Bobagem acreditar que o que fica é a primeira impressão!
Antes de muitos relacionamentos humanos (amores, amizades)
Houve um pré-julgamento equivocado.

“A primeira vez que vi Teresa
Achei que ela tinha pernas estúpidas
Achei também que a cara parecia uma perna

Da terceira vez não vi mais nada
Os céus se misturaram com a terra
E o espírito de Deus voltou a se mover sobre a face das águas.”

Deus é a única perfeição.
E eu, criatura, já quis reunir:
O carisma de minha mãe
A honestidade de meu pai
A paciência de meu irmão
A memória avantajada de um de meus tios
O pragmatismo do outro
A sagacidade de uma de minhas tias
A sensatez da outra
A perseverança de minha avó materna
A vitalidade da outra avó
A alegria contagiante de meu avô materno
E o empreendedorismo do outro avô…
Ufa, hoje quero ser quem eu sou!

“Não quero o êxtase nem os tormentos.

— Quero a delícia de poder sentir as coisas mais simples.”

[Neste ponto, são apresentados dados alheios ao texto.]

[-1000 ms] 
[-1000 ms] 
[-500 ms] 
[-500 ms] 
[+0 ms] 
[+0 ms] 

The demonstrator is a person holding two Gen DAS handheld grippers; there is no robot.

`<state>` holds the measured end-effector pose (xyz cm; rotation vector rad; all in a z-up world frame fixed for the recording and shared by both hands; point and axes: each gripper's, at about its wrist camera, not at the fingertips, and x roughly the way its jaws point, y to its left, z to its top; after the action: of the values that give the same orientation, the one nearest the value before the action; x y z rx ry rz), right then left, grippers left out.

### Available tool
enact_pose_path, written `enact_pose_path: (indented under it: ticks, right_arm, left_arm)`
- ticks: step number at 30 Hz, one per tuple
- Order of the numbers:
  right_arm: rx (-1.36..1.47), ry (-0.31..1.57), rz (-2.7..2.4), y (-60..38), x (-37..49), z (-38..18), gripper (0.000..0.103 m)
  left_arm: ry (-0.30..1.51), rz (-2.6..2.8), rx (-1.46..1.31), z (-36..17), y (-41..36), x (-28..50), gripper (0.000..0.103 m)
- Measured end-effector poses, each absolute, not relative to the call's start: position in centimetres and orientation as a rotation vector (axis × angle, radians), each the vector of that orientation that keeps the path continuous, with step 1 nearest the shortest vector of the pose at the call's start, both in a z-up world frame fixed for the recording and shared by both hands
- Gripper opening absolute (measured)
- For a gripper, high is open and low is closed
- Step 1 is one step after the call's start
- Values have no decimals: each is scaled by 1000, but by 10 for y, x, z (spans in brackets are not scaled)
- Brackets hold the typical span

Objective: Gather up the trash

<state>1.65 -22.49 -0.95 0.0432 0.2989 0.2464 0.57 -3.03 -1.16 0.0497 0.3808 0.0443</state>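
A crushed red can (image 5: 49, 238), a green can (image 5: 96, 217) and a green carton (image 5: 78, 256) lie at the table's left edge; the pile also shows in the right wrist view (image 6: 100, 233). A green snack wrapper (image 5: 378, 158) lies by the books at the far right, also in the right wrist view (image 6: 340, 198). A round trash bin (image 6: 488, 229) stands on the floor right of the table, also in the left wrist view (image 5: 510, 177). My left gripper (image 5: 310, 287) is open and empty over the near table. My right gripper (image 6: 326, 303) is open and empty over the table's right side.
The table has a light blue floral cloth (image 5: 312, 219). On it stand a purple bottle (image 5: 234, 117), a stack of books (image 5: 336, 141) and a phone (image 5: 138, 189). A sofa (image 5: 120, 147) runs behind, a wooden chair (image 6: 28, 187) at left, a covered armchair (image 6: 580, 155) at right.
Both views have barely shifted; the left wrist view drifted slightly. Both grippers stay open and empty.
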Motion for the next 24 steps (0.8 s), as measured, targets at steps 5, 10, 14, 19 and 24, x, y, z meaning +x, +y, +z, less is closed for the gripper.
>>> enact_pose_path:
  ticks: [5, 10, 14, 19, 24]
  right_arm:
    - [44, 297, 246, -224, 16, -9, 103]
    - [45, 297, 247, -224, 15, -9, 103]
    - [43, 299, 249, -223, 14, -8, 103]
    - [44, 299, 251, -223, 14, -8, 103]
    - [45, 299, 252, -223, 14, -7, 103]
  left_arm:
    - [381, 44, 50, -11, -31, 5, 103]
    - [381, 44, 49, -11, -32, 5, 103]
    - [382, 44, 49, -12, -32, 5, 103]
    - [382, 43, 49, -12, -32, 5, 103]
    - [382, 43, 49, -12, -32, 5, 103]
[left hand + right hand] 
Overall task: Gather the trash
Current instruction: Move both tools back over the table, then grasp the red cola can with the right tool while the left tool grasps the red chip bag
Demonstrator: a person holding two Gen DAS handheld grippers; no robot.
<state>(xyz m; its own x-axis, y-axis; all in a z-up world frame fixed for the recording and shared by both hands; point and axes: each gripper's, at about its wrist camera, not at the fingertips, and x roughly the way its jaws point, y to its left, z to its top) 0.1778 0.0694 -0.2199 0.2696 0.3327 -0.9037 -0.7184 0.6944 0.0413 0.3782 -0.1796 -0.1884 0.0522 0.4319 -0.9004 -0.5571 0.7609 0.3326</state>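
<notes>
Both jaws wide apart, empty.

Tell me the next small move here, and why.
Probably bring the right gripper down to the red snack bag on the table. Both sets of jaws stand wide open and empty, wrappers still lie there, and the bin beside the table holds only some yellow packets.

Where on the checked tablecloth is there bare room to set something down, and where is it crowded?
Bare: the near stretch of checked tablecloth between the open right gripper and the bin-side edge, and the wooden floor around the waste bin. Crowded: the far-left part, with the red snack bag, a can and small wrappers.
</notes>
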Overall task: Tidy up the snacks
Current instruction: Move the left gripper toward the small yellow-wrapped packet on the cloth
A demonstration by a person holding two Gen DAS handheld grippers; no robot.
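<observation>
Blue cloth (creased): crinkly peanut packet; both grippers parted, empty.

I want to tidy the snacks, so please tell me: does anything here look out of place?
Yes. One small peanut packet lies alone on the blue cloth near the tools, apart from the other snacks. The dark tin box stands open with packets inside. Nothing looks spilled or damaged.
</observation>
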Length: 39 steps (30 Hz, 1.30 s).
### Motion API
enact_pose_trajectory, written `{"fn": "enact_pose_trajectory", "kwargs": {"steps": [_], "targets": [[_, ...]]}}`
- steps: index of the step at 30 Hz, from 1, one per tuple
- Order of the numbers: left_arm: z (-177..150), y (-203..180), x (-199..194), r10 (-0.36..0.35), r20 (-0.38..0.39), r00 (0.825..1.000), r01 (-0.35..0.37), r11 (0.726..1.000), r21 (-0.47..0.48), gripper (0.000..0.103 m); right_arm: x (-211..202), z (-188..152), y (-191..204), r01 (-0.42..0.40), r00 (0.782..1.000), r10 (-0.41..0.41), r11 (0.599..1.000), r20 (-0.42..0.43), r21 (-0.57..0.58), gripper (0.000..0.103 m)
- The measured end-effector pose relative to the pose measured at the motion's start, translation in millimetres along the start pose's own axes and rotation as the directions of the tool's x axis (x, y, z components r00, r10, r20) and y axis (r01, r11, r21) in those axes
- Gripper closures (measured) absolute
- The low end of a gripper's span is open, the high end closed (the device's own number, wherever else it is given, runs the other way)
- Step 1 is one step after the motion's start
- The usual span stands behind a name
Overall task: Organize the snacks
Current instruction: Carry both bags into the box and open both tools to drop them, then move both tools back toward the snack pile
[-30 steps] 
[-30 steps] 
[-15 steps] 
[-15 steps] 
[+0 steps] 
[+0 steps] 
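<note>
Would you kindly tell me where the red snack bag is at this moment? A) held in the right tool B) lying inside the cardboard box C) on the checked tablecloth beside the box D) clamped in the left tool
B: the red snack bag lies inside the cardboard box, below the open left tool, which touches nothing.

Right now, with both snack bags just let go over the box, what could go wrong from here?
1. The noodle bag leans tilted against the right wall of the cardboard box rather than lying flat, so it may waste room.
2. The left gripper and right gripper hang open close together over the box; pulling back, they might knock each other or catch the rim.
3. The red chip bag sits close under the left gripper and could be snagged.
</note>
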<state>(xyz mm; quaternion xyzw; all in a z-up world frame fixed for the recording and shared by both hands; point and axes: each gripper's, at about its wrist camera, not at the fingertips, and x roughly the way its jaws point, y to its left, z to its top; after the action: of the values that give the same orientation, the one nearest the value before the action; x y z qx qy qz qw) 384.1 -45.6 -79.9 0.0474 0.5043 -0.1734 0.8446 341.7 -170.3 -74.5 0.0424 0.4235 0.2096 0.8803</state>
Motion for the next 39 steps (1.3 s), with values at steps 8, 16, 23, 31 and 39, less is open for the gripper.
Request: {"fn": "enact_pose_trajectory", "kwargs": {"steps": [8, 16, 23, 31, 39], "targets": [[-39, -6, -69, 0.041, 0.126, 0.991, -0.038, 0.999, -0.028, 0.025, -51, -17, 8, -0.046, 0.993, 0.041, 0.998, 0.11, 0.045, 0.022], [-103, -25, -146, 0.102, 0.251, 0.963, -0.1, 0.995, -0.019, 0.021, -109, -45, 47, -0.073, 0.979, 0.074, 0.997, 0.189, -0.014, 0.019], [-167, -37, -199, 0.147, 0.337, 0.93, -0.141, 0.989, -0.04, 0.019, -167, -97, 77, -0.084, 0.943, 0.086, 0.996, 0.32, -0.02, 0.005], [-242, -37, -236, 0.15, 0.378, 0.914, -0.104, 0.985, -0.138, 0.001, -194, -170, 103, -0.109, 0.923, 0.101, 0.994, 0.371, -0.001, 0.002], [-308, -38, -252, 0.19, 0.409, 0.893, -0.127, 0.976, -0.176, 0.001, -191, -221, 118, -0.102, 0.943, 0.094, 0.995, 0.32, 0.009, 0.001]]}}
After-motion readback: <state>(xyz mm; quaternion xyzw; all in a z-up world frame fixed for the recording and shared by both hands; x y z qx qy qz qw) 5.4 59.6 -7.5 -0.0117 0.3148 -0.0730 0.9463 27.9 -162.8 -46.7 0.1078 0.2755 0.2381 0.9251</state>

Garganta inflamada, vômito, diarréia e congestão nasal.
O corpo mais mole que uma maria-mole.
– (Atchim) Doutor, estou (atchim) mal (atchim)!
– Sente-se aqui. Abra a boca. Abra mais.
– Ahhhhhhhhh…
Caleidoscópio em punho, medidor de pressão, exames rápidos.
– É uma virose!
– Mas, doutor, minha cabeça lateja e estou explodindo de febre…
– É uma virose, já lhe disse! Vá à farmácia e compre isso e isso. Ah, e também isso.
……………………………………………………………………………………………………………………………
Conheço gente que foge de médico como gato de água.

“Febre, hemoptise, dispnéia e suores noturnos.
Tosse, tosse, tosse.

Mandou chamar o médico:
— Diga trinta e três.
— Trinta e três . . . trinta e três . . . trinta e três . . .
…………………………………………………………………………………………………

— O senhor tem uma escavação no pulmão esquerdo e o pulmão direito infiltrado.
— Então, doutor, não é possível tentar o pneumotórax?
— Não. A única coisa a fazer é tocar um tango argentino.”

Assim como tango lembra nostalgia
Nostalgia me lembra a pureza da infância

E foi das lembranças dessa fase
Que tive hoje a prova do passar do tempo
Ao observar brincando na calçada
A filha de uma amiga minha de infância
Pensei:
É a cara da mãe!
Corrigi:
É a cara da mãe
Quando a mãe era criança…
Óh, Deus, se a tal mãe tem a minha idade
(conclusão óbvia)
O meu rosto também mudou!
Pausa…
Em frente ao espelho a verdade me saltou aos olhos.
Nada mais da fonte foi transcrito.